• Task statement: The answer must be every line from the listing that holds the string "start".

• Dataset content:
BEGIN

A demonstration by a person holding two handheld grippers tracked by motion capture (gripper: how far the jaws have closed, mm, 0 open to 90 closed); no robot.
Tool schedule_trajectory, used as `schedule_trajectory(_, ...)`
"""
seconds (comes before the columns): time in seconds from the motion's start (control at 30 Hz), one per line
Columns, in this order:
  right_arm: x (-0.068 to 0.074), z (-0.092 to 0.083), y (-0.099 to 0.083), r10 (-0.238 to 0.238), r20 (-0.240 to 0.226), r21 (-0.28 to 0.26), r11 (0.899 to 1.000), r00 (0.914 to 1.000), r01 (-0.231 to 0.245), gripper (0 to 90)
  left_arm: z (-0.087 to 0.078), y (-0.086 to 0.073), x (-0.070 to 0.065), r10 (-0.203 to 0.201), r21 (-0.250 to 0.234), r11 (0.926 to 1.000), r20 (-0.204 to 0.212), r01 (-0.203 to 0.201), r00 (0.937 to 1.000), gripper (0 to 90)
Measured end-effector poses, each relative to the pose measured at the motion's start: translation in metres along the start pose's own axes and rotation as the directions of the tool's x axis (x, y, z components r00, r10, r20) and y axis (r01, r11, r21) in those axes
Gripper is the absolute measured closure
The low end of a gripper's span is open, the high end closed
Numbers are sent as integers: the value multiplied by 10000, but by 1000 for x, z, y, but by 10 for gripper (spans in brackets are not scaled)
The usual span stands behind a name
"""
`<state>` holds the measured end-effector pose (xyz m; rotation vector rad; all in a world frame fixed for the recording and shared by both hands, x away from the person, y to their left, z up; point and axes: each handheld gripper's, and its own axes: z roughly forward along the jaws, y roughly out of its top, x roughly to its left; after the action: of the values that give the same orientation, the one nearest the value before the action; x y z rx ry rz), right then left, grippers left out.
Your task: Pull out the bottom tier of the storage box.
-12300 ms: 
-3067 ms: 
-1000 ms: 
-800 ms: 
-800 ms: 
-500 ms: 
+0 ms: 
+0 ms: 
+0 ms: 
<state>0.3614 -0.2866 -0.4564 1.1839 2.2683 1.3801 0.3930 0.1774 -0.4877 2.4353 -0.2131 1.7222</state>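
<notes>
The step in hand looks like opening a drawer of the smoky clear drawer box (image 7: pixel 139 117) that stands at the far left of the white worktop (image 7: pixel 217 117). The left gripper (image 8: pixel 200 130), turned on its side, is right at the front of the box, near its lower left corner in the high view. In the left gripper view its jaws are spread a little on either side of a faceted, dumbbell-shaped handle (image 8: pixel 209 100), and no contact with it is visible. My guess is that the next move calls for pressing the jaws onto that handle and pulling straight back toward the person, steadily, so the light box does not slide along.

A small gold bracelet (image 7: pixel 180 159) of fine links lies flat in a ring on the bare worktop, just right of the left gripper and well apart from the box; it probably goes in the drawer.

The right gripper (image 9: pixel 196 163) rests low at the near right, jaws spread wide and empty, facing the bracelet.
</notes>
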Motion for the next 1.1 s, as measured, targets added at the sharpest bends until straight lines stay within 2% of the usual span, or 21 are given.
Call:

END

• Written response:
seconds (comes before the columns): time in seconds from the motion's start (control at 30 Hz), one per line
Measured end-effector poses, each relative to the pose measured at the motion's start: translation in metres along the start pose's own axes and rotation as the directions of the tool's x axis (x, y, z components r00, r10, r20) and y axis (r01, r11, r21) in those axes

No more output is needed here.